2.4.1. Resiliensi Lingkungan

Resiliensi didefinisikan sebagai kemampuan lingkungan untuk menerima gangguan tanpa terjadi perubahan kondisi atau fungsi lingkungan tersebut Holling 2000. Kontek kemampuan ini tidak hanya bersifat biofisik atau ekologi akan tetapi merupakan kombinasi antara aspek ekologi dan sosial. Untuk mengestimasi daya dukung, konsep resiliensi dapat diterapkan dengan cara mengestimasi besaran gangguan yang menyebabkan terjadinya perubahan kondisi atau fungsi lingkungan.
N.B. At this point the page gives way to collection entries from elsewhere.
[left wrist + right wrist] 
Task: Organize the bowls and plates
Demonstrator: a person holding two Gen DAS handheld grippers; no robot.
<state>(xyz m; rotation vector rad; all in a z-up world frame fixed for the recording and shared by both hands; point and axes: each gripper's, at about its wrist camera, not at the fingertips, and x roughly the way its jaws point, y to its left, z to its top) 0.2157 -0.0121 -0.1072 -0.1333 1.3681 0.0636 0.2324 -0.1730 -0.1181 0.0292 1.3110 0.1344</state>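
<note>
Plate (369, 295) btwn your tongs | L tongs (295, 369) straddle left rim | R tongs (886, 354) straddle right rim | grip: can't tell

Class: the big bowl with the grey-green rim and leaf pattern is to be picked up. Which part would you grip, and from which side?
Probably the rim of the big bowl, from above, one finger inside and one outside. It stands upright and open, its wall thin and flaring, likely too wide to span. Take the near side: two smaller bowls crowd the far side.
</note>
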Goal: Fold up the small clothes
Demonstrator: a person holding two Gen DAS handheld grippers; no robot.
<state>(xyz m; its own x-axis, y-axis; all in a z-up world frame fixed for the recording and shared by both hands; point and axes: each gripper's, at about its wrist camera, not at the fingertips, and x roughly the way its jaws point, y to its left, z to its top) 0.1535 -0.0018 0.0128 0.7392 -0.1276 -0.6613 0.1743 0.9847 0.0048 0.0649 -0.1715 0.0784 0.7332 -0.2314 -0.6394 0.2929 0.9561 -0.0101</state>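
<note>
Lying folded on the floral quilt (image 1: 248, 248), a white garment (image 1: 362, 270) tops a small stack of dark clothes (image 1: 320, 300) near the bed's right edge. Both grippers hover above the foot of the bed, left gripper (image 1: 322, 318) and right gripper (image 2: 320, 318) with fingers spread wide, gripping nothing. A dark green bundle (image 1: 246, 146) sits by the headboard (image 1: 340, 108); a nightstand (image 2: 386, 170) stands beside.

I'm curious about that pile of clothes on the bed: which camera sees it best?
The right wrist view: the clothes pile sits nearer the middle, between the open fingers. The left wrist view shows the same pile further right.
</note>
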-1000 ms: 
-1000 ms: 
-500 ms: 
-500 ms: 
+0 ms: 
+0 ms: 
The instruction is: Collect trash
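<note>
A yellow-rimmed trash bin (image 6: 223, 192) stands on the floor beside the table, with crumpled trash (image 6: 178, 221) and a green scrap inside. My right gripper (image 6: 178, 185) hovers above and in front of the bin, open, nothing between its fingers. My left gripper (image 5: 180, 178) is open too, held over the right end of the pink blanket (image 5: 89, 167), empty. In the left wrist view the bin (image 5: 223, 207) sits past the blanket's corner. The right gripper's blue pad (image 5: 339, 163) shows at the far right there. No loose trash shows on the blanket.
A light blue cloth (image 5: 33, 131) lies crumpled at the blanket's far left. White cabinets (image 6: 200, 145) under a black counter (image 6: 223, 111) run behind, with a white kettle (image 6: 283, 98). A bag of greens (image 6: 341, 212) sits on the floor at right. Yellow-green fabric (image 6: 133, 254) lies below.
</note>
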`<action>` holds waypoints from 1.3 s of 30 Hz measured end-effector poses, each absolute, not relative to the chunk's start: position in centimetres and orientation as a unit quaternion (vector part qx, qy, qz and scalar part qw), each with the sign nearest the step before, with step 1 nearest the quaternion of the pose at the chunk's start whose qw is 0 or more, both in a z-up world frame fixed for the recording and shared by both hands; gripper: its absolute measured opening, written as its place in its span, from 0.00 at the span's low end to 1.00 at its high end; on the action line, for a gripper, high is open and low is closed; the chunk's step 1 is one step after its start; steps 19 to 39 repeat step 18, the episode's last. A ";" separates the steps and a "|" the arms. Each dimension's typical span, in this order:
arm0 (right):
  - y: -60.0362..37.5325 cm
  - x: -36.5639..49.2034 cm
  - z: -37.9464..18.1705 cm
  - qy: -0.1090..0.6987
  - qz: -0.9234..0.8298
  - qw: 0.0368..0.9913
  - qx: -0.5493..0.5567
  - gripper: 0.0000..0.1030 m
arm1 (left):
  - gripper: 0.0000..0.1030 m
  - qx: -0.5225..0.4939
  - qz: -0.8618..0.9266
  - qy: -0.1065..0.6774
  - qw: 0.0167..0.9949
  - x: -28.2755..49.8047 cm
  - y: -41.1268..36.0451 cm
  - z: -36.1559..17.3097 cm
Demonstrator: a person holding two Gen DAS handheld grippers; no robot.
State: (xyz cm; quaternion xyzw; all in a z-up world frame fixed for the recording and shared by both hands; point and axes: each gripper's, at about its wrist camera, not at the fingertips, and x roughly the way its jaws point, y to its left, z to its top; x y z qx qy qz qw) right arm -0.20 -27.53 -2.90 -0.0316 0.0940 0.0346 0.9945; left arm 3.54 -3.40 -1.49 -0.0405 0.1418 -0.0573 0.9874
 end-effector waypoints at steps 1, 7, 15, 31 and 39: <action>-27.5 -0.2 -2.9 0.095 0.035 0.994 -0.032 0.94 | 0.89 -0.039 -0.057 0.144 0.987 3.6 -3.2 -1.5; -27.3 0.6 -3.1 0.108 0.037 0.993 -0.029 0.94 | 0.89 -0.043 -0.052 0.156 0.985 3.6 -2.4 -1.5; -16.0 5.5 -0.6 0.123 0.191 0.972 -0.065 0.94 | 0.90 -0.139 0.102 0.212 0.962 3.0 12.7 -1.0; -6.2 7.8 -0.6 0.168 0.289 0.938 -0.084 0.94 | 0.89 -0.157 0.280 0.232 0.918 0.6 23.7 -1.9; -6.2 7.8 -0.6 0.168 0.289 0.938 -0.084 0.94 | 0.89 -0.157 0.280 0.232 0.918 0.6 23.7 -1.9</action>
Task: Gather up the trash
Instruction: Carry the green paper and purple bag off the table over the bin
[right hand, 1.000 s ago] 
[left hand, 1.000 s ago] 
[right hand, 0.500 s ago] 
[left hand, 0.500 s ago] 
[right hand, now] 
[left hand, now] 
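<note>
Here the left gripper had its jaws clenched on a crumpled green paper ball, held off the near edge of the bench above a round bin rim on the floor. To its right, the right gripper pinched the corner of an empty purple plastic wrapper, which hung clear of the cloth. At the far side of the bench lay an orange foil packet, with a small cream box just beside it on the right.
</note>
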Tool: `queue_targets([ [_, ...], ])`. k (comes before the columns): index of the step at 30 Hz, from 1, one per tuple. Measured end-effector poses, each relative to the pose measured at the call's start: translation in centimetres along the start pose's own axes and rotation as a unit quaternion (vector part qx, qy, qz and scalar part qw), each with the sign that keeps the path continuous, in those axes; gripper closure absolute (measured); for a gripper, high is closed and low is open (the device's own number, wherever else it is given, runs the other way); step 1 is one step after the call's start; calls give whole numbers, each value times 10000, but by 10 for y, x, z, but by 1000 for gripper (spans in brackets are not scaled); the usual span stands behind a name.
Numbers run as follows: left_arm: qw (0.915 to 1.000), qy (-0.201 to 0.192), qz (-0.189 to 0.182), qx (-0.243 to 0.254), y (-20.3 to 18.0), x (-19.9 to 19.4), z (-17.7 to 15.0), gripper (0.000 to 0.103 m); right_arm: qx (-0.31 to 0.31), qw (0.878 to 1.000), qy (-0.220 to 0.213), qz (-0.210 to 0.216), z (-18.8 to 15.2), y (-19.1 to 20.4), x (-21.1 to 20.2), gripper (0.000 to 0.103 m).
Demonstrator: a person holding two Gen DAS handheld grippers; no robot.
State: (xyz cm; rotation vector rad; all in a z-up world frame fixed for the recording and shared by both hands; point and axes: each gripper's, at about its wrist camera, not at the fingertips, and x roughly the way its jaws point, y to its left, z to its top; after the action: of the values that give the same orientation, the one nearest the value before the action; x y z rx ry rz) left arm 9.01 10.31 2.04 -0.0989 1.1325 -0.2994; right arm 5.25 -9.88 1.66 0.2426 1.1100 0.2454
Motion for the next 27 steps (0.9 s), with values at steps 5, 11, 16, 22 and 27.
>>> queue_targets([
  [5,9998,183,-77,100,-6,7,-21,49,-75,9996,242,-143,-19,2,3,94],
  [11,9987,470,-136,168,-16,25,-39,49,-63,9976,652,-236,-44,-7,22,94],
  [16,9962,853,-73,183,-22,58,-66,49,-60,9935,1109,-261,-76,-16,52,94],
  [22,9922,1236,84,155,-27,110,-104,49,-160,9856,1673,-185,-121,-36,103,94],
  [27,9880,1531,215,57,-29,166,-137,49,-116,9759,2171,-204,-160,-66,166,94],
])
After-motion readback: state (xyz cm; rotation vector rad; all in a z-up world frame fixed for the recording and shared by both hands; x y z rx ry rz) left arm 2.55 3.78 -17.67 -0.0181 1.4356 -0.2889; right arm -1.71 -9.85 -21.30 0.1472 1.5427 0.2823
Menurut Holling 2000, ada 4 empat aspek untuk menentukan tingkat resiliensi yaitu: 1. Latitude yaitu jumlah perubahan pada sistem yang terjadi yang mengakibatkan tidak dapat kembali kepada kondisi semula. 2. Resitance yaitu banyaknya gangguan yang dapat menyebabkan terjadinya perubahan sistem. 3. Precariuosness yaitu seberapa dekat nilai ambang batas dari sistem 4. Penarchy yaitu dampak pada sistem yang diukur pada skala yang berbeda. Pengelola resiliensi lingkungan bertujuan untuk mencegah terjadinya pergeseran lingkungan kepada kondisi yang tidak diinginkan. Hal tersebut dapat dilakukan dengan cara mengidentifikasi cara mengintervensi untuk meningkatkan resiliensi pada kondisi yang baik untuk mengatasi perubahan yang akan datang.